STA 141A讲解、辅导R编程设计、讲解R、Canvas留学生辅导 讲解Java程序|辅导Python编程

- 首页 >> 其他
STA 141A, Homework 3
Due May 21st 2019 (by 8 am)

Name:

Student ID:

Section:

Names of your study mates:

Please submit on Canvas, in a compiled R-markdown file (to pdf or html).

All code in this assignment should be cleanly written and well commented, with appropriate use of functions/arguments. Imagine you are sending this code to your colleagues or supervisors for review—which they can only do if they can understand it.

In this homework, you will compare k-nearest neighbour (kNN) classification method, linear discriminant analysis (LDA) and logistic regression in a two-class classification problem.

This homework is designed to exercise your self-learning ability. Note that LDA and kNN are not discussed in the lectures. You are expected to use the Internet or other resources to learn how to apply these basic methods on a data set. You will find the lda() function (in MASS library) and the knn() function (in class library) useful.

Consider the iris data.

Extract the data corresponding to the flower types versicolor and virginica, numbering a total of 100100 flowers. Set aside the first 1010 observations for each flower type as test data and use the remaining data consisting of 80 observations (with flower types as class labels) as training data.
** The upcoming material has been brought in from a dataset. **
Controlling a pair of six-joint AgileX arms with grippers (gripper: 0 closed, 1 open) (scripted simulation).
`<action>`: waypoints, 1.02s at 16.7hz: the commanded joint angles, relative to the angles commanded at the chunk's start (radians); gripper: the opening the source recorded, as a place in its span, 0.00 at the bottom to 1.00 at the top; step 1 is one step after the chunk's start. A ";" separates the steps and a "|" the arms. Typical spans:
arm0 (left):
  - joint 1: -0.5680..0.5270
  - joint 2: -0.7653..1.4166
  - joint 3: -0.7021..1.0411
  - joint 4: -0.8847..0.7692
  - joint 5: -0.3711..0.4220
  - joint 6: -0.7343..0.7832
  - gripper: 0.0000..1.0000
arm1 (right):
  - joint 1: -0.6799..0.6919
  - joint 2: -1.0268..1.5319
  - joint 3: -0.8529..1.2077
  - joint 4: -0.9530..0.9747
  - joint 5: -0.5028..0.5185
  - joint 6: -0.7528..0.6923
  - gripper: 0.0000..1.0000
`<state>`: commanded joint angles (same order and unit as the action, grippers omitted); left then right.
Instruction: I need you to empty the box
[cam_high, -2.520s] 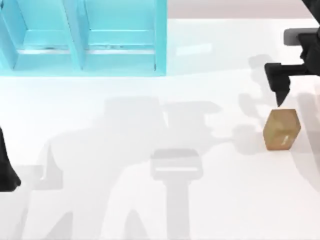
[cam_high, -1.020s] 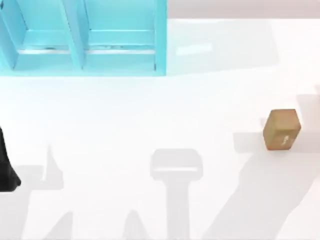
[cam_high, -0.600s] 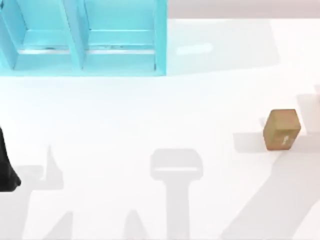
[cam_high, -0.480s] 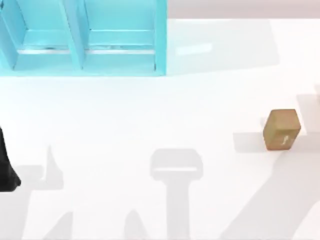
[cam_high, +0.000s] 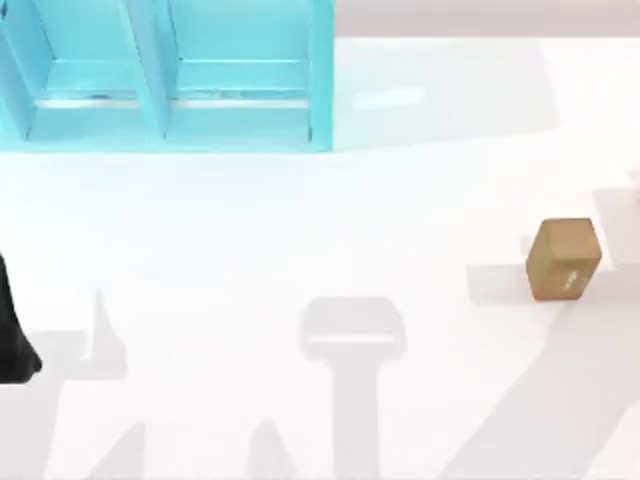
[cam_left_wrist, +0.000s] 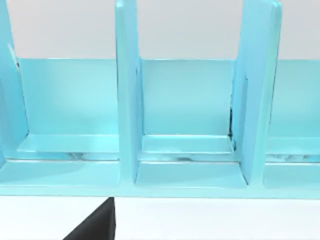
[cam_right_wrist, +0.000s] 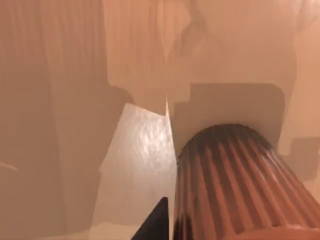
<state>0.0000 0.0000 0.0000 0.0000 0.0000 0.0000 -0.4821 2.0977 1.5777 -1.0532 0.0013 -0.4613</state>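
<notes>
Nearest, at the near left edge of the counter (cam_high: 300, 230), my left arm (cam_high: 12, 335) sits parked. The left gripper (cam_left_wrist: 97, 227) appears as a dark wedge low in the left wrist view, and I cannot tell whether it is spread or pressed together. My right gripper (cam_right_wrist: 156, 220) appears as a dark sliver in the right wrist view, beside a ribbed brown cylinder (cam_right_wrist: 240, 185) and tan surfaces that I cannot identify. Its state, too, I cannot tell.

Farther out, on the counter's right side, the brown block (cam_high: 563, 258) stands free on the surface with nothing touching it. This is the recent change: 2.5 s ago my right gripper hung just behind this block, and it has since drawn away, leaving only shadows on the counter. The block itself has not shifted over the last second.

Farthest, at the far left, stands the blue box (cam_high: 320, 90), well apart from the block. The compartments seen from above and through the left wrist view hold nothing. I judge the release complete and the box emptied as far as can be seen, but it runs past the frame edge, so the rest I cannot tell.
</notes>
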 joint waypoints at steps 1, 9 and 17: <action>0.000 0.000 0.000 0.000 0.000 0.000 1.00 | 0.000 0.000 0.000 0.000 0.000 0.000 0.40; 0.000 0.000 0.000 0.000 0.000 0.000 1.00 | 0.000 0.000 0.000 0.000 0.000 0.000 0.00; 0.000 0.000 0.000 0.000 0.000 0.000 1.00 | 0.008 -0.009 0.015 -0.003 -0.002 0.005 0.00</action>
<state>0.0000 0.0000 0.0000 0.0000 0.0000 0.0000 -0.4741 2.0887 1.5922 -1.0561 -0.0010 -0.4564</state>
Use Linear Discriminant Analysis (LDA) for classifying the test data. Use Sepal.Length and Sepal.Width as the predictor variables (or features).
Report the class-specific means of the predictor variables for the training data.
Compute the confusion matrix for the test data, and the misclassification error rate.
Fit a logistic regression model to the training data, using the variables Sepal.Length and Sepal.Width as predictors.
Obtain the estimates and their standard errors for the model parameters.
Compute the confusion matrix for the test data, and the misclassification error rate.
Are both the predictor variables necessary for the purpose of classification? Justify.
Fit a logistic regression model to the training data, using the variable Sepal.Length as a one-dimensional predictor.
Obtain the estimates and their standard errors for the model parameters.
Compute the confusion matrix for the test data, and the misclassification error rate.
Compare the results with those in Question 3. Does your result in 4.b support the answer to 3.c?
Use the k-Nearest Neighbors (kNN) classification method to classify the test data, using only Sepal.Length as the predictor variable. Perform this analysis using k=1k=1 and k=5k=5. In each case, compute the confusion matrix for the test data, and the misclassification error rate.

Write a very brief summary (maximum of 200 words) about the comparative performance of the three different classification methods for this data set.